I've already tried forcefully manually resizing the existing whisper files using the retention times that I want it to be, but that didn't seem to fix the issue.

find ./ -type f -name '*.wsp' -exec whisper-resize.py --nobackup {} 15s:7d 5m:30d 15m:10y \;

I've also already tried removing the corresponding *.wsp files so that graphite builds them scratch, and that also didn't help. All new custom exec collected data is still only being saved for a week.

Anyone have any ideas on why only custom collectd exec plugin's data is saved with a retention of a week?

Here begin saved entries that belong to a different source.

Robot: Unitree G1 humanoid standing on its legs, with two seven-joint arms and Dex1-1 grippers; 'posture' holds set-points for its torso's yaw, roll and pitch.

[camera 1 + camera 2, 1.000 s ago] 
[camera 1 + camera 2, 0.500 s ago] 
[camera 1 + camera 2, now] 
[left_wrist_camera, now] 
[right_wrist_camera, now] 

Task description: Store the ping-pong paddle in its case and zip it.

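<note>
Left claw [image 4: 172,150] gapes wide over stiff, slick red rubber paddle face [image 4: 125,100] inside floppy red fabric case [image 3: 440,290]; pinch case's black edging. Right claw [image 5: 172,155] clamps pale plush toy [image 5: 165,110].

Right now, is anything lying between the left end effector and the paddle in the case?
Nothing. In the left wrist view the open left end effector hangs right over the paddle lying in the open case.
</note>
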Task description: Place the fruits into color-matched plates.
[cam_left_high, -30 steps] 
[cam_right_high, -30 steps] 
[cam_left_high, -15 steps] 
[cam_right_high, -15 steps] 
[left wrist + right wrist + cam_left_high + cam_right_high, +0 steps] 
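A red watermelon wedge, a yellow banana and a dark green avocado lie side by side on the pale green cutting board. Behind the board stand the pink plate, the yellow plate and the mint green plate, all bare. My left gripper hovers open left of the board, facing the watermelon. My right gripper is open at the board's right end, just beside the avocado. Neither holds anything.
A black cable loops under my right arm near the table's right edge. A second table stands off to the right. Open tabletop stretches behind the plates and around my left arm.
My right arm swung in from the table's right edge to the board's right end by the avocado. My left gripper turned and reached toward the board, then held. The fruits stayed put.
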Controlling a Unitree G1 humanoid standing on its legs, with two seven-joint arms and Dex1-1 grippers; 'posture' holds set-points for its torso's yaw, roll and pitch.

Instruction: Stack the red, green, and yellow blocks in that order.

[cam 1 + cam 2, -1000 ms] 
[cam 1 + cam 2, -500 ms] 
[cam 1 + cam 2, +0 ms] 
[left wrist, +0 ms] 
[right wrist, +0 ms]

Update: I've even verified the updated retention configs have been applied to the whisper files. Example test wsp file whisper metadata output:

[centos@ip-172-16-16-124 apache-response-time]$ whisper-dump.py gauge-test.wsp
Meta data:
  aggregation method: average
  max retention: 315360000
  xFilesFactor: 0.5

Archive 0 info:
  offset: 52
  seconds per point: 15
  points: 40320
  retention: 604800
  size: 483840

Archive 1 info:
  offset: 483892
  seconds per point: 300
  points: 8640
  retention: 2592000
  size: 103680

Archive 2 info:
  offset: 587572
  seconds per point: 900
  points: 350400
  retention: 315360000
  size: 4204800

Solution

  • How long does the executed script take to run?

    It might be a possibility that points are committed slower than once every 15 seconds which results in missing points. If there are not enough points carbon will refuse to aggregate the data. If that is the case you could lower the xFilesFactor which describes how many datapoints there must be present to aggregate.